織屋の家は、背の高い織機が入るため1階の天井が高く、上の階が狭い、独特の織屋建(おりやだて)である。
○ 堀川界隈
かつては京友禅の染料を定着させるための友禅流しが、堀川や鴨川で行われており、染工場などが地域を支えてきた。
○ 室町、新町界隈
家康の時代から始まると言われる呉服商のまちであり、江戸時代、室町界隈は日本の商業の中心地として茶屋四郎二郎(ちゃやしろうじろう)や三井家、住友家、松坂屋等の店が軒をならべた。従業員は店や路地に住み、職住一体で生活をしていた。
呉服商の町家は、奥行きの長い敷地の表部分に店があり、玄関と坪庭を挟んで奥に居住部分のある表屋造り(おもてやづくり)が多い。
格子は、京町家の特徴の一つであるが、きもの関係の町家においては、一般的に織物の色糸を選別しやすくするため、採光に考慮し、上部を空けた糸屋格子、織物格子と呼ばれる格子を持つものが多いといわれる。
道具類、原材料
(原材料の例)
○絹糸
桑の葉を食べて育った蚕が繭になり、その繭を煮て取りだす。
○綿糸
綿花から紡ぎ上げた糸。
○麻糸
麻を原料として製造した糸。
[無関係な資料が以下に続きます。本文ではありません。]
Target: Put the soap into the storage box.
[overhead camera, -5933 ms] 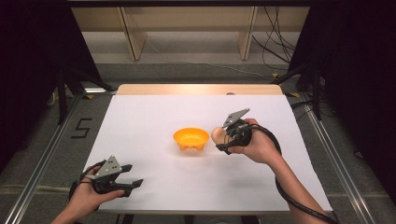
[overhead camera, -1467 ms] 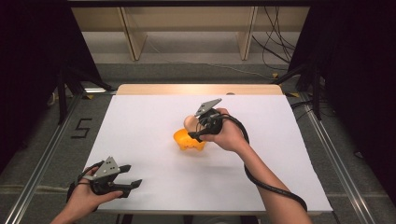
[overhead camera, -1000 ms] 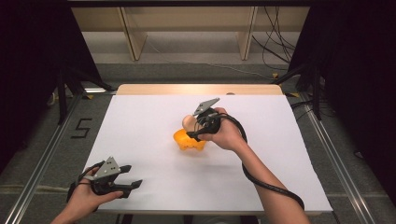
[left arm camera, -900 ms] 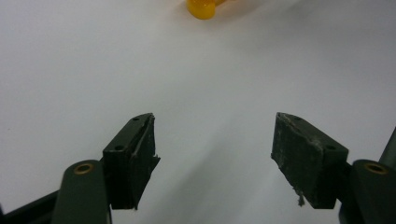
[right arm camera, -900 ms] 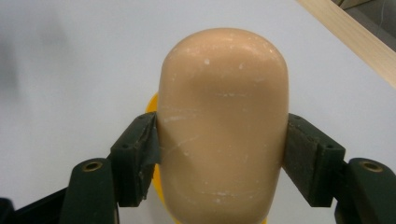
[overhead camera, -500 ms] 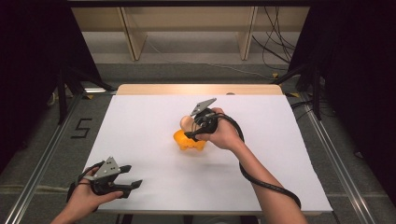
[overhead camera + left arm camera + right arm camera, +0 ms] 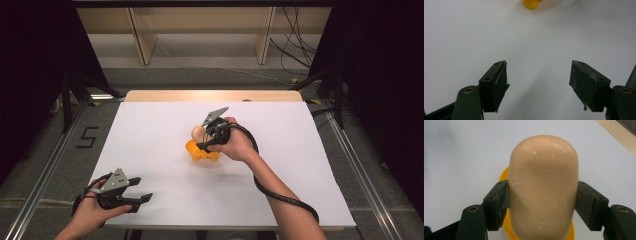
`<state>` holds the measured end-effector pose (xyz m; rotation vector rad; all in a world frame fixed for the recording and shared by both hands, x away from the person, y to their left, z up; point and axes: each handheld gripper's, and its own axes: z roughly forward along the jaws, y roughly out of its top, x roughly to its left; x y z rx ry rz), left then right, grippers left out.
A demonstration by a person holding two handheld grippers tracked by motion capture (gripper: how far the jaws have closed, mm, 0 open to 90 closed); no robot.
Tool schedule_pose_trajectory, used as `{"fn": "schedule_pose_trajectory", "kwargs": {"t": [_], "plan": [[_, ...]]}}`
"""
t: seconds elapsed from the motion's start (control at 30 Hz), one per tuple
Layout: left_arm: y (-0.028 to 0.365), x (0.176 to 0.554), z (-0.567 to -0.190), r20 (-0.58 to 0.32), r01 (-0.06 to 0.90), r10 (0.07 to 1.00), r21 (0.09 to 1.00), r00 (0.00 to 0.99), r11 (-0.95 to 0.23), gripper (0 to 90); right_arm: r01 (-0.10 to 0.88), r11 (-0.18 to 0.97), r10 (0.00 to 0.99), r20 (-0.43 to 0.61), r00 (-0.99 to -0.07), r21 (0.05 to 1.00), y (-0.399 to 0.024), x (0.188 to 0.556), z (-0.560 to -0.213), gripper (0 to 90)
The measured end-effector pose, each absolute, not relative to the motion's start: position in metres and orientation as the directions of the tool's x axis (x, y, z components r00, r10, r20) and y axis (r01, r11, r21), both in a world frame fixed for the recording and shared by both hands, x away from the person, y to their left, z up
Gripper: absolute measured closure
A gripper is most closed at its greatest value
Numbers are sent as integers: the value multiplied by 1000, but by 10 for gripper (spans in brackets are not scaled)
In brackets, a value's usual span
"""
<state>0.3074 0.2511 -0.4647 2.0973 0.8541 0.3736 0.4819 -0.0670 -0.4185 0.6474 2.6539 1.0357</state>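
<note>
Above the orange bowl (image 7: pixel 202 151) at the table's middle, the right gripper (image 7: pixel 543 200) clamps a beige, potato-like object (image 7: pixel 543 187) between its 2 jaws, long axis running away from them, bowl directly beneath. The left gripper (image 7: pixel 142 199) rests far off, jaws wide and empty.

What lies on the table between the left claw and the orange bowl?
Nothing: in the left gripper view, bare white table runs from the open left claw up to the orange bowl. The high view agrees.
</note>
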Motion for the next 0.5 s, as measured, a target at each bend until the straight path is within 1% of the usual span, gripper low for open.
{"fn": "schedule_pose_trajectory", "kwargs": {"t": [0.07, 0.17, 0.2, 0.3, 0.33, 0.37, 0.4, 0.5], "plan": [[253, 308, -463, -7, 424, 673, 781, 739, -458, 300, 310, 658, 465, -47, -884, 686, -66, 483, -419, 337], [253, 309, -464, 0, 424, 675, 778, 737, -464, 300, 305, 666, 461, -55, -885, 680, -65, 482, -421, 337], [253, 309, -464, 0, 424, 675, 778, 737, -464, 300, 328, 661, 478, -42, -877, 675, -65, 480, -422, 337], [250, 307, -465, -30, 441, 682, 783, 730, -438, 300, 309, 666, 465, -54, -884, 679, -64, 482, -423, 337], [250, 307, -465, -31, 442, 683, 784, 729, -436, 300, 319, 663, 473, -48, -880, 678, -63, 481, -423, 337], [250, 307, -465, -31, 442, 683, 784, 729, -436, 300, 319, 663, 473, -48, -880, 678, -63, 481, -423, 337], [252, 309, -464, -1, 425, 674, 777, 739, -465, 300, 310, 669, 464, -54, -884, 675, -64, 481, -423, 337], [252, 308, -464, -3, 425, 669, 775, 743, -468, 300, 304, 675, 458, -59, -887, 672, -65, 481, -422, 337]]}}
日本では古くから大麻、苧麻(ちょま)を紡いで麻布を作ったが、明治以後、亜麻、黄麻(こうま)が入る。
○その他、ウール、合成繊維なども、きものの素材として用いられる。
○染料
明治時代以前は、紅花、藍、紫草、刈安などの草木、樹皮、木の実、虫など自然界の染料で染めていた。現在は、多くが化学染料による。
(道具の例)
○織機
綴機、手機、力織機、ジャカードなどがある。
○杼(ひ)
糸を巻いた管を舟形の胴部に収めたもので、経糸の間に緯糸を通す。
○はしご
糸をずらす道具で、絣(かすり)加工に用いる。西陣で考案された独特の道具。
○刷毛
京友禅に用いる。丸刷毛、引染用刷毛、とろ刷毛などがある。
(杼)
(刷毛)
全国とのつながり
仙台平(せんだいひら)、小千谷縮(おぢやちぢみ)、加賀友禅、丹後縮緬(たんごちりめん)、博多織、大島紬(おおしまつむぎ)など、地域の名を冠した個性あふれる素晴らしい染織品が全国で生産されている。
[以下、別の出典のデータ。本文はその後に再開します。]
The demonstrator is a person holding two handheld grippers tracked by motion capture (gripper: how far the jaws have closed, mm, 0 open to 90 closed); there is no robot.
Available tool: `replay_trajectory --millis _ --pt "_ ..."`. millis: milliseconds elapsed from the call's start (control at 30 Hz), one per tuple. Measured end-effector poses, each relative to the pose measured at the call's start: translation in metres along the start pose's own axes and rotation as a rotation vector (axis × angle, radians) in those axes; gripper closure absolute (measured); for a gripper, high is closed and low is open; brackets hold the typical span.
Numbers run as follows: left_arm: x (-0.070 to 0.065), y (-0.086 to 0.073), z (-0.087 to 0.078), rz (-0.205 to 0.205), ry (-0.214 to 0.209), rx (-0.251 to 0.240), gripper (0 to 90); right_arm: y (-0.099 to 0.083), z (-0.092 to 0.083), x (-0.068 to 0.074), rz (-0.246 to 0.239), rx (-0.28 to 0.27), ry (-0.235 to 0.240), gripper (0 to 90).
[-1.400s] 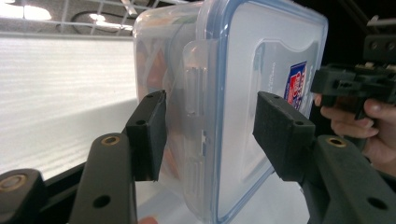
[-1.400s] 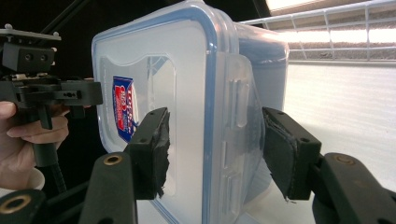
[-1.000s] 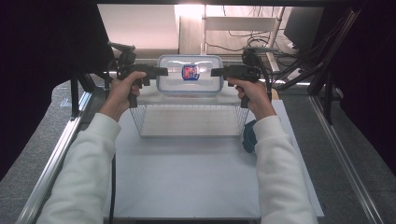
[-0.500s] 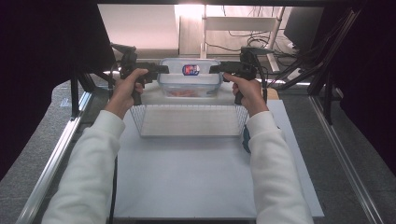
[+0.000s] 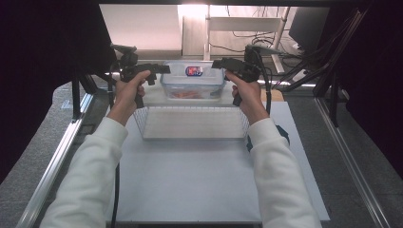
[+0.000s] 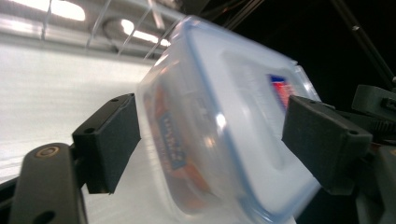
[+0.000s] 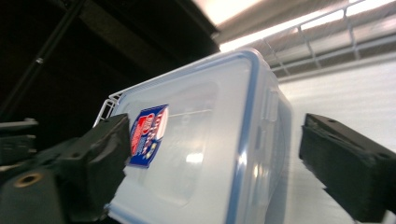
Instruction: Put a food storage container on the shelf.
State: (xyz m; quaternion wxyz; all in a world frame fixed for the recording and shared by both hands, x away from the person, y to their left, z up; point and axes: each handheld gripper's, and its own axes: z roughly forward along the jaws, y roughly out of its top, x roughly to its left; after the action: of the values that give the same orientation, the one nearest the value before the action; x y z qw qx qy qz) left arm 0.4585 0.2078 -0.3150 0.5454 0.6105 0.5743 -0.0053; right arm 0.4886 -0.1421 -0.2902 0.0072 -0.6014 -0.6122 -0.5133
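A clear plastic box (image 5: 192, 81) with a blue-rimmed lid and a red and blue label rests just beyond the far rim of a wire basket (image 5: 190, 122); something orange shows inside. My left gripper (image 5: 160, 70) is at the box's left end and my right gripper (image 5: 219, 63) at its right end. Both sets of jaws have just been opening. In the left gripper view the box (image 6: 224, 126) lies between the spread jaws of the left gripper (image 6: 217, 140). The right gripper view shows the box (image 7: 201, 140) between the jaws of the right gripper (image 7: 222, 163), one pad standing off its side.
The basket stands on a white mat (image 5: 190, 185). A dark blue object (image 5: 283, 134) lies by the basket's right side, behind the right sleeve. Metal rails (image 5: 57, 156) run along both table edges. A white chair (image 5: 242, 26) and cables sit behind.
The box went from held above the basket's far end to lower and farther back, beyond the rim. Both hands followed it away from the person, and both pairs of jaws have spread.
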Motion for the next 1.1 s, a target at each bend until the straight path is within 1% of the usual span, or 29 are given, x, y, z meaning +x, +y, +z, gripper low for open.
replay_trajectory --millis 33,67,100,133,167,200,233,267,300,333,367,400,500,533,567,600,633,667,700,733,767,800,833,867,900,933,967,1000,1100 --pt "-0.005 -0.002 -0.006 0.032 -0.007 -0.010 17.1 -0.002 -0.004 0.004 -0.030 -0.020 -0.015 7.6" --pt "-0.009 -0.004 -0.012 0.060 -0.010 -0.016 17.2 -0.005 -0.010 0.009 -0.080 -0.034 -0.031 6.9" --pt "-0.012 -0.006 -0.015 0.081 -0.009 -0.022 17.2 -0.007 -0.015 0.012 -0.111 -0.043 -0.040 6.2" --pt "-0.016 -0.010 -0.022 0.114 -0.010 -0.035 17.5 -0.010 -0.019 0.014 -0.137 -0.052 -0.041 6.2" --pt "-0.019 -0.014 -0.027 0.132 -0.017 -0.039 17.8 -0.014 -0.026 0.014 -0.177 -0.061 -0.034 6.2" --pt "-0.021 -0.018 -0.031 0.142 -0.024 -0.042 17.8 -0.017 -0.031 0.014 -0.200 -0.058 -0.019 6.2" --pt "-0.024 -0.031 -0.042 0.163 -0.053 -0.045 18.0 -0.024 -0.040 0.012 -0.240 -0.049 -0.007 7.3" --pt "-0.024 -0.031 -0.042 0.163 -0.053 -0.045 18.2 -0.024 -0.040 0.012 -0.240 -0.049 -0.007 7.3" --pt "-0.025 -0.037 -0.046 0.176 -0.063 -0.047 18.2 -0.029 -0.047 0.011 -0.278 -0.042 -0.005 7.7" --pt "-0.025 -0.044 -0.050 0.193 -0.064 -0.043 18.2 -0.033 -0.052 0.009 -0.302 -0.041 -0.006 8.3" --pt "-0.024 -0.054 -0.056 0.221 -0.055 -0.039 18.3 -0.038 -0.059 0.008 -0.334 -0.041 -0.009 9.7" --pt "-0.024 -0.060 -0.059 0.238 -0.049 -0.040 18.3 -0.045 -0.067 0.004 -0.372 -0.045 -0.002 11.7" --pt "-0.022 -0.086 -0.073 0.282 -0.039 -0.042 18.6 -0.061 -0.083 -0.007 -0.424 -0.030 0.022 14.3" --pt "-0.021 -0.097 -0.077 0.302 -0.031 -0.035 18.6 -0.067 -0.089 -0.012 -0.436 -0.026 0.025 15.5" --pt "-0.021 -0.113 -0.083 0.339 -0.009 -0.023 18.5 -0.080 -0.099 -0.023 -0.460 -0.026 0.035 17.9" --pt "-0.021 -0.113 -0.083 0.339 -0.009 -0.023 18.5 -0.080 -0.099 -0.023 -0.460 -0.026 0.035 17.9" --pt "-0.021 -0.122 -0.086 0.361 0.004 -0.011 18.5 -0.095 -0.108 -0.035 -0.485 -0.019 0.039 20.1" --pt "-0.020 -0.132 -0.089 0.376 0.006 -0.002 18.5 -0.095 -0.108 -0.035 -0.485 -0.019 0.039 20.1" --pt "-0.016 -0.154 -0.094 0.384 0.008 0.011 18.5 -0.111 -0.116 -0.046 -0.511 -0.007 0.037 22.2" --pt "-0.016 -0.154 -0.094 0.384 0.008 0.011 18.5 -0.111 -0.116 -0.046 -0.511 -0.007 0.037 22.2" --pt "-0.014 -0.161 -0.095 0.383 0.006 0.018 18.5 -0.128 -0.122 -0.056 -0.526 0.006 0.044 23.7" --pt "-0.010 -0.171 -0.095 0.381 0.008 0.030 18.5 -0.128 -0.122 -0.056 -0.526 0.006 0.044 23.7" --pt "-0.007 -0.181 -0.096 0.383 0.018 0.040 18.7 -0.146 -0.128 -0.065 -0.539 0.018 0.056 25.1" --pt "-0.003 -0.192 -0.096 0.392 0.039 0.049 18.7 -0.146 -0.128 -0.065 -0.539 0.018 0.056 25.1" --pt "-0.001 -0.198 -0.096 0.397 0.057 0.052 18.7 -0.156 -0.130 -0.070 -0.547 0.031 0.057 25.4" --pt "0.001 -0.206 -0.096 0.397 0.079 0.052 18.8 -0.162 -0.131 -0.073 -0.549 0.041 0.055 25.5" --pt "0.006 -0.219 -0.094 0.401 0.106 0.066 18.8 -0.177 -0.132 -0.083 -0.546 0.066 0.054 25.7" --pt "0.006 -0.219 -0.094 0.401 0.106 0.066 18.8 -0.177 -0.132 -0.083 -0.546 0.066 0.054 25.7" --pt "0.012 -0.235 -0.091 0.411 0.140 0.086 18.8 -0.193 -0.133 -0.094 -0.541 0.092 0.049 26.0"
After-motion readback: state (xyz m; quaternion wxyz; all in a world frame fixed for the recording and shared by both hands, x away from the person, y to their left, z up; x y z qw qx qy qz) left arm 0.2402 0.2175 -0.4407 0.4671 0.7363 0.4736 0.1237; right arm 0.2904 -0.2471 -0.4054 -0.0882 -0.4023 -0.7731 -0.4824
また、道具類、原材料の生産地も、全国に広がっており、きもの文化は全国各地とつながり、支え合って成り立っている。
その中にあって、京都は、最大の生産地、集散地、そしてきもの文化のネットワークの中心として、きもの文化を創造、継承する役割を担っている。
きものを着る人、愛でる人
京都には、着るものをはじめ、言葉、所作、住まい、食べものなどすべてにおいて美しくあらねばならないという精神が根付いている。きものの美しさは、作り手や売り手のみならず、きものを着る人、愛でる人など、きものを扱うすべての人々の手により、育まれてきた。
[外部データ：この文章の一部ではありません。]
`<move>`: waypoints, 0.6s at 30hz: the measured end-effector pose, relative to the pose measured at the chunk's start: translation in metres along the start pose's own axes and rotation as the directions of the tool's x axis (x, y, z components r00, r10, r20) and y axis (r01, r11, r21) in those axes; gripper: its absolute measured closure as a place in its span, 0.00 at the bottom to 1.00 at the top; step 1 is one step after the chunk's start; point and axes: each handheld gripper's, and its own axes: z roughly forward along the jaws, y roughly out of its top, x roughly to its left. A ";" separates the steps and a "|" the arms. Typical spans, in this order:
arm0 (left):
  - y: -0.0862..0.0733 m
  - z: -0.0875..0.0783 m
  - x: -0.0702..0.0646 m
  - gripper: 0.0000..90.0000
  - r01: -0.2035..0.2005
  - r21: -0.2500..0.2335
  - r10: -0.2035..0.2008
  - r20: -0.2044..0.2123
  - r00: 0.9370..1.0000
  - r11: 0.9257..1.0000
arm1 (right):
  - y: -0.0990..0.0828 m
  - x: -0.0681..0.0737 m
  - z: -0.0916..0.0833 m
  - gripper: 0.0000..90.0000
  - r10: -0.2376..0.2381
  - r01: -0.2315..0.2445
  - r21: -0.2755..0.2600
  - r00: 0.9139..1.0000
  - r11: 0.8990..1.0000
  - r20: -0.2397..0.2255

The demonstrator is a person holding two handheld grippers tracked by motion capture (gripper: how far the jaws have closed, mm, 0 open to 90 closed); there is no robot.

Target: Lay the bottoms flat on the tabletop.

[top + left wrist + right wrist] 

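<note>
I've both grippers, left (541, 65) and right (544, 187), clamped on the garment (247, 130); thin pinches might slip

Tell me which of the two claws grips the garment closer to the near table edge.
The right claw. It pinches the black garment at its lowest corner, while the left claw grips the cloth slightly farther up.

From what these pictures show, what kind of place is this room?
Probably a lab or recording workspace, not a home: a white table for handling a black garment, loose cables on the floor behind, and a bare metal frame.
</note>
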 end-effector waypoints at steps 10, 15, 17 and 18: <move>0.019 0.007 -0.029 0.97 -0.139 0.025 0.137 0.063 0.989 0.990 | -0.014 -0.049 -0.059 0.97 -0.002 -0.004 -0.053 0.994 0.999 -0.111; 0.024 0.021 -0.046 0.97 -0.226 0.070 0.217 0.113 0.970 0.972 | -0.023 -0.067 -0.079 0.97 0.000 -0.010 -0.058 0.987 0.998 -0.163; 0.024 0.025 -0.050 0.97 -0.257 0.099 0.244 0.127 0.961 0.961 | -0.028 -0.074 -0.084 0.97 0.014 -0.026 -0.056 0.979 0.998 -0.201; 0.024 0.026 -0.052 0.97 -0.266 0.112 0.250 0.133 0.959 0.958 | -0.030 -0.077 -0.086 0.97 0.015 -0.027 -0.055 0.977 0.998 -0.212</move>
京都では、宮廷文化の流れを汲み、落ち着いた色彩の中にも華やかさの感じられる、はんなりとした印象のきものが好まれ、きもの、帯、小物の合わせ方もめりはりをつける江戸好みに対し、馴染みの良いのが京好みといわれる。
きものと日々の暮らし
現在、きものは晴れ着やお洒落着として着用されることが多くなったが、昭和の半ばまで、きものは日々の暮らしの衣服であった。素材は、木綿などが多く用いられ、屑繭や不良繭からひいた糸で織った銘仙(めいせん)、ウールのきものなども流行した。古着の流通も盛んで、端切れやボロにいたるまで扱われた。
女性のきものは、襷をかけたり、裾をからげたり、割烹着を着たり、工夫しながら着用された。男性のきものは、洋服が公の場で着用するものとして導入されたため、家庭の中で丹前や長着と羽織、浴衣や甚平でくつろぐかたちが戦後まで続いた。
野良着など仕事着としてのきものは、身体を保護し、動きやすい工夫がされている。大原女をはじめ、その衣装には地域性やお洒落の特徴も見られる。